So what you want is to have the learning_rate
parameter be a pytensor.shared
variable. This is the class of variables that are allowed to dynamically change after a function is compiled. The wrinkle is that you need to provide pytensor with a mapping old_value:new_value
that tells it how to update these shared variables. This is called updates
, and it’s created by the optimizer itself.

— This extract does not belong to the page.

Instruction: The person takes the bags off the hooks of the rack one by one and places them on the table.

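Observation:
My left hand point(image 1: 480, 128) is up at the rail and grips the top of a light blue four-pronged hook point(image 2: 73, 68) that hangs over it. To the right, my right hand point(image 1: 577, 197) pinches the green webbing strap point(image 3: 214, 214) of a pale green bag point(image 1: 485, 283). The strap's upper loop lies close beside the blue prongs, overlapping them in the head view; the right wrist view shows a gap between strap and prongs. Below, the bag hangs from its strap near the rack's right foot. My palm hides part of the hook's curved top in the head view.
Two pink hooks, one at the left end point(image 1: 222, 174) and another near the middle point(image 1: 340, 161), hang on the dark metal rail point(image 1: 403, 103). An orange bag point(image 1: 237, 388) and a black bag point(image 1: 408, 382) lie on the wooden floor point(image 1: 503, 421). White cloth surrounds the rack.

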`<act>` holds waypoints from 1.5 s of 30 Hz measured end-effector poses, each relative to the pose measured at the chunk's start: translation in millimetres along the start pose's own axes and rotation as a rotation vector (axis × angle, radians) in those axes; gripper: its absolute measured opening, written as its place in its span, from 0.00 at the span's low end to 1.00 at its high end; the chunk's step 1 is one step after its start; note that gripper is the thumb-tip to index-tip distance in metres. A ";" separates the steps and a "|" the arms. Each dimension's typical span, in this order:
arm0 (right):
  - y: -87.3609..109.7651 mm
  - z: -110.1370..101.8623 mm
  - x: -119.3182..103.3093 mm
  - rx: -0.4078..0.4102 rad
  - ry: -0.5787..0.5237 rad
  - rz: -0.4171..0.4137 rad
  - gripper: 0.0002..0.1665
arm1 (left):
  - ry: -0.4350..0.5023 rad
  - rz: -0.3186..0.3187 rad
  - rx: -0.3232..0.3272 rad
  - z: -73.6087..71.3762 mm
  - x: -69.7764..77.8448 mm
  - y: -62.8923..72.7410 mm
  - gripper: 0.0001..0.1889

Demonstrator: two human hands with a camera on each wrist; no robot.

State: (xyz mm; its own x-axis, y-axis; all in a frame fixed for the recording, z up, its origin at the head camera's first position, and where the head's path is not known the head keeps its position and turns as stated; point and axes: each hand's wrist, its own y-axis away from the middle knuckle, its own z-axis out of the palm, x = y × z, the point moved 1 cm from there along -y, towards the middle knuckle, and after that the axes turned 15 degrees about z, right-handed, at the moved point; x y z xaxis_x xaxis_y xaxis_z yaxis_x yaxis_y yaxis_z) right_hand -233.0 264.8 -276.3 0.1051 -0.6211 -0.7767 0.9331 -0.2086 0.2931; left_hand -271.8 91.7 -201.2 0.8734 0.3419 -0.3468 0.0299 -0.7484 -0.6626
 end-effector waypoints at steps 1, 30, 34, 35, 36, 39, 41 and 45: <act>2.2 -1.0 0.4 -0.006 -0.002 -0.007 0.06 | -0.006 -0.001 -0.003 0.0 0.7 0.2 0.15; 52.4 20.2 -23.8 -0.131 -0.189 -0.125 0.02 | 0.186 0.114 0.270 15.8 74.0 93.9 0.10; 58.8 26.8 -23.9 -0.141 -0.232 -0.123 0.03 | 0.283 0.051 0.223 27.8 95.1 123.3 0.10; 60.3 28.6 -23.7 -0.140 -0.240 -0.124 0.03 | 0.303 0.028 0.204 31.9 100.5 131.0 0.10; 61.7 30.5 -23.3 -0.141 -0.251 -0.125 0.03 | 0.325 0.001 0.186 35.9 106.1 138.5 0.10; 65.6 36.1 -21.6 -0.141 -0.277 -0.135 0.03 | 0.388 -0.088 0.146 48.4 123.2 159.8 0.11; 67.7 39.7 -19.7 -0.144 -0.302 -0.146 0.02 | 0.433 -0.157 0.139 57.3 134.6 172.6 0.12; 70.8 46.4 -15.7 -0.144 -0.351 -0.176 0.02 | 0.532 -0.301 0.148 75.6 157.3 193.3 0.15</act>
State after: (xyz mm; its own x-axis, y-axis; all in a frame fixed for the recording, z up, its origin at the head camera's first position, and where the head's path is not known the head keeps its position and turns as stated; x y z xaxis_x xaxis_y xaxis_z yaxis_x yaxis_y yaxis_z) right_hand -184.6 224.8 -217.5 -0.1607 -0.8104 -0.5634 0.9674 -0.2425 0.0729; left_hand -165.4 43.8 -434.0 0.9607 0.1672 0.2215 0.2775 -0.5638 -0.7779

This is why I think the best way to go is to write a wrapper that intercepts the optimizer, replaces the learning rate with a shared variable, and then injects a new update describing how to update the learning rate as a function of time. Here’s a really rough draft of a multiplicative step scheduler:
import pytensor
import pytensor.tensor as pt
from functools import wraps
def step_lr_scheduler(optimizer, update_every, gamma=0.1):
# optimizer is a functools.parital, so we can update the keyword arguments in place
# by mutating the .keywords dictionary
kwargs = optimizer.keywords
# Replace the provided learning_rate wiht a shared variable
shared_lr = pytensor.shared(kwargs['learning_rate'], 'learning_rate')

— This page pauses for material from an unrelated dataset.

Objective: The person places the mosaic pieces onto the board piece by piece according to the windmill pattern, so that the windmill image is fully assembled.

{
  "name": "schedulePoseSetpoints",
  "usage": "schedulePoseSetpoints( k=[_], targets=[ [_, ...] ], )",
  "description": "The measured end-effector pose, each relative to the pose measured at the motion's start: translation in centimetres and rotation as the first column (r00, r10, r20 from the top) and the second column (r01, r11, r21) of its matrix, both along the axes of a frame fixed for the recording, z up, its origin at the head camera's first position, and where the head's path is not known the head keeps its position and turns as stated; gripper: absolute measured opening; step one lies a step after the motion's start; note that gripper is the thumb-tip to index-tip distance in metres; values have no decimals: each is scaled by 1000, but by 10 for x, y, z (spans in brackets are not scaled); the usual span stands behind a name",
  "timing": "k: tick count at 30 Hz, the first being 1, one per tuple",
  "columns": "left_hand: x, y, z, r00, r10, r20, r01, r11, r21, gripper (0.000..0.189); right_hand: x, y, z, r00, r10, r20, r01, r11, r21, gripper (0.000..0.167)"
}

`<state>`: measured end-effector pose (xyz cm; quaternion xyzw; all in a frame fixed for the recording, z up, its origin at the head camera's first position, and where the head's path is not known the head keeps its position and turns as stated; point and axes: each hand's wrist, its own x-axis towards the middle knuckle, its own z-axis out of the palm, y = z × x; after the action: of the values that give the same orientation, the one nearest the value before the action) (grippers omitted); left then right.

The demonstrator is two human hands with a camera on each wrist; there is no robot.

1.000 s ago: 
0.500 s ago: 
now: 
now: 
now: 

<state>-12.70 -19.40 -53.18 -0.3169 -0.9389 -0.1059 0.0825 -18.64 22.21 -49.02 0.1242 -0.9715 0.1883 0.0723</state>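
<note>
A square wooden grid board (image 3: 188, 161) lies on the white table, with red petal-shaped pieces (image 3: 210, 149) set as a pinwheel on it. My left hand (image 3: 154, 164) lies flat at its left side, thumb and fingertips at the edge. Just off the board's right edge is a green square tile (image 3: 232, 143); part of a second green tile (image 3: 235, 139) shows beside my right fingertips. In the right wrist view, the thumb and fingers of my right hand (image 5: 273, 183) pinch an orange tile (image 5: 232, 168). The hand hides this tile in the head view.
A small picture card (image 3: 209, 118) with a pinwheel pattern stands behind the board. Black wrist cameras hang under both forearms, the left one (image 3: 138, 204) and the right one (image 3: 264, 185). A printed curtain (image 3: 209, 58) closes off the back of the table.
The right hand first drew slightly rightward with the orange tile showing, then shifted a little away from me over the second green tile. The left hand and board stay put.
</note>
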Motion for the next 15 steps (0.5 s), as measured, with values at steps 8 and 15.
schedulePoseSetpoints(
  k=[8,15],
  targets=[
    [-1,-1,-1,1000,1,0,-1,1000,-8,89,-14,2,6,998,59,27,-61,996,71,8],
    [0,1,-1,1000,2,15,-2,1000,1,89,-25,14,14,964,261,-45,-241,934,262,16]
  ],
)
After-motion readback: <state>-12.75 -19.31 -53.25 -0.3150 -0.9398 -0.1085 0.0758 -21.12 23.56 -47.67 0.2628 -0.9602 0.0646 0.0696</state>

# Set partial function keyword argument to the new shared variable
kwargs['learning_rate'] = shared_lr
@wraps(optimizer)
def scheduled_optimizer(*args, **kwargs):
# Get the updates dictionary from optimizer
updates = optimizer(*args, **kwargs)
# The last update for all the optimizer is the timestep (is this always true?)
# we need to use the time shared variable to do our lr update (so everything is in synch)

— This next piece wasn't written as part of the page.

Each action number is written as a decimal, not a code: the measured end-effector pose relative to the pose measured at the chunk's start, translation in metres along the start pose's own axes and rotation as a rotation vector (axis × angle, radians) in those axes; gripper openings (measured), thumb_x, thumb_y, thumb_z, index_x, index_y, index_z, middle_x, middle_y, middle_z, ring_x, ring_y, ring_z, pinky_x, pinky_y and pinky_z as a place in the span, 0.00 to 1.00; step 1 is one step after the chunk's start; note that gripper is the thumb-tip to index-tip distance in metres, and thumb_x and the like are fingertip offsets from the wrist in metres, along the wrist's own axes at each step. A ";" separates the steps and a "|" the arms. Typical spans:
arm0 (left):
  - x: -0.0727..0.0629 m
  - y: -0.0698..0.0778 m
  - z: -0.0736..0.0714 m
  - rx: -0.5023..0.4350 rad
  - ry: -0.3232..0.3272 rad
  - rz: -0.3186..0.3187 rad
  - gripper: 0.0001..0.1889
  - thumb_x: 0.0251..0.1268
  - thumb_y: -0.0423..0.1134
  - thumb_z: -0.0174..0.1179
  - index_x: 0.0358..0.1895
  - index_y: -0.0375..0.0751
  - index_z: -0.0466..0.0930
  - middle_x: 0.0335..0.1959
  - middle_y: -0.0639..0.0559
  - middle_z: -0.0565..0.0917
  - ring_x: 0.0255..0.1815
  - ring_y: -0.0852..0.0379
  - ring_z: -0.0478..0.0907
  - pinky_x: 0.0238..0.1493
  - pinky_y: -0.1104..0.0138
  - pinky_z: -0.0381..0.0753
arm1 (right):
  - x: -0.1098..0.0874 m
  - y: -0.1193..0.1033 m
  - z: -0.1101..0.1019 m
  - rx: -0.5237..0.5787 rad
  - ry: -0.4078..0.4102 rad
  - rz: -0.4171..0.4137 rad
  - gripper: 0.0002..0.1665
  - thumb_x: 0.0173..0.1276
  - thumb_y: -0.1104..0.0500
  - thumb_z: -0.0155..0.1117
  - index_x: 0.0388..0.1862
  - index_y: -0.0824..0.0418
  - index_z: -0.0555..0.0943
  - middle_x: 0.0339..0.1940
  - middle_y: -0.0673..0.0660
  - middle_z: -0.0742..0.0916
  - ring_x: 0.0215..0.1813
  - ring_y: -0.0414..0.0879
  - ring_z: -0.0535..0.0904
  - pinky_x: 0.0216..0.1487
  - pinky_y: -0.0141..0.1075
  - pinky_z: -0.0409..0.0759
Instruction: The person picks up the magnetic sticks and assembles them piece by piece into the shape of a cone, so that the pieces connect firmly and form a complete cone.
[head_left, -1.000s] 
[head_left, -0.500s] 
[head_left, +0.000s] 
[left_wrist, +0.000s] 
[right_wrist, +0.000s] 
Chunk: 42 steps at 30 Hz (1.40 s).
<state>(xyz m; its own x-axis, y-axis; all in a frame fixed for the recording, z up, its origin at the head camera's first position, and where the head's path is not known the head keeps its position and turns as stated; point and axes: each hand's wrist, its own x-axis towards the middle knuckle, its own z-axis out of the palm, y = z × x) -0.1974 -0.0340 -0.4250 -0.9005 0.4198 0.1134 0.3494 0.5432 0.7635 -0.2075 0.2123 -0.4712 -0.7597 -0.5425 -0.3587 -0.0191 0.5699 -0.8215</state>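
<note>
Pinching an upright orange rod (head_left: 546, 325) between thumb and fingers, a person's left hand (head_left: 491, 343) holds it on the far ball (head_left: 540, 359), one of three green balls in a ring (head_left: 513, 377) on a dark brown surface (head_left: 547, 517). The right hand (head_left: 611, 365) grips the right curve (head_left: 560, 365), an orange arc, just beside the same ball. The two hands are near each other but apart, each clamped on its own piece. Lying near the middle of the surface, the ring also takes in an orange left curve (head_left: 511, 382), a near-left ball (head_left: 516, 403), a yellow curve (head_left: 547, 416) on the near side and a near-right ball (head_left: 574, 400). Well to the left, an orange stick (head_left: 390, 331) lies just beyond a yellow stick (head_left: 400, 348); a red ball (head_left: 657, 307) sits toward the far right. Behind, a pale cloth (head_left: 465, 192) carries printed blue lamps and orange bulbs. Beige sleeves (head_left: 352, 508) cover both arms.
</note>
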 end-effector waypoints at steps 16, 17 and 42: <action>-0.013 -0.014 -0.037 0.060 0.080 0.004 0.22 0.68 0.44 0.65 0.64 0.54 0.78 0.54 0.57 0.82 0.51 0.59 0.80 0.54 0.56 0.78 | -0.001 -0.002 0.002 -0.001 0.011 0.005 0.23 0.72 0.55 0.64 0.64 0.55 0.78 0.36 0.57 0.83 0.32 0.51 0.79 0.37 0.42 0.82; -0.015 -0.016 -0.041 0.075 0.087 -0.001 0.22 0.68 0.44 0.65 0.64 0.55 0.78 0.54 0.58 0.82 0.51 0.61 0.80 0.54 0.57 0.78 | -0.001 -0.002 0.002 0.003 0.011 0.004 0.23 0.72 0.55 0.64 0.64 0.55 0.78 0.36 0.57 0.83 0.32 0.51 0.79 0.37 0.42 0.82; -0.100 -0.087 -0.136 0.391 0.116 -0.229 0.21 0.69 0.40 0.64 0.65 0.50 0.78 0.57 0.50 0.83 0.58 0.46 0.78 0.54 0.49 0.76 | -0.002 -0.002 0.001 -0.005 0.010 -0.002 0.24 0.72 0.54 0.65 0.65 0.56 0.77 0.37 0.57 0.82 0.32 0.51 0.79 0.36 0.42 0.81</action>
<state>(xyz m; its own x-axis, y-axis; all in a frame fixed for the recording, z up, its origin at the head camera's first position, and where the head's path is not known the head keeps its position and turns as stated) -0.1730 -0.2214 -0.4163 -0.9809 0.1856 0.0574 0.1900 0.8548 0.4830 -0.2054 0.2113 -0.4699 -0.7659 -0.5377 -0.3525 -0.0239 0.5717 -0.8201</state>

t = updates[list(updates.keys())[-1]]
# Here's the acutal learning rate update function
new_lr = pt.switch(pt.eq(pt.mod(t, update_every), 0),
shared_lr * gamma,
shared_lr)
# Add the learning rate update to the updates dictioanry
updates[shared_lr] = new_lr
return updates
# Return the wrapped optimizer partial function
return scheduled_optimizer
Here’s how it would work:
# Generate some fake regression data
true_params = np.random.normal(size=(4,))
X_data = np.random.normal(size=(100, 4))
targets = X_data @ true_params
# Do linear regression via SGD
X_data_pt = pt.as_tensor_variable(X_data)
targets_pt = pt.as_tensor_variable(targets)
# Make parameters to be optimized by the scheduled adam optimizer
params = [pytensor.shared(np.zeros(4,), name='params')]
# Compute the total squared error as the loss function
loss = ((X_data_pt @ params[0] - targets_pt) ** 2).sum()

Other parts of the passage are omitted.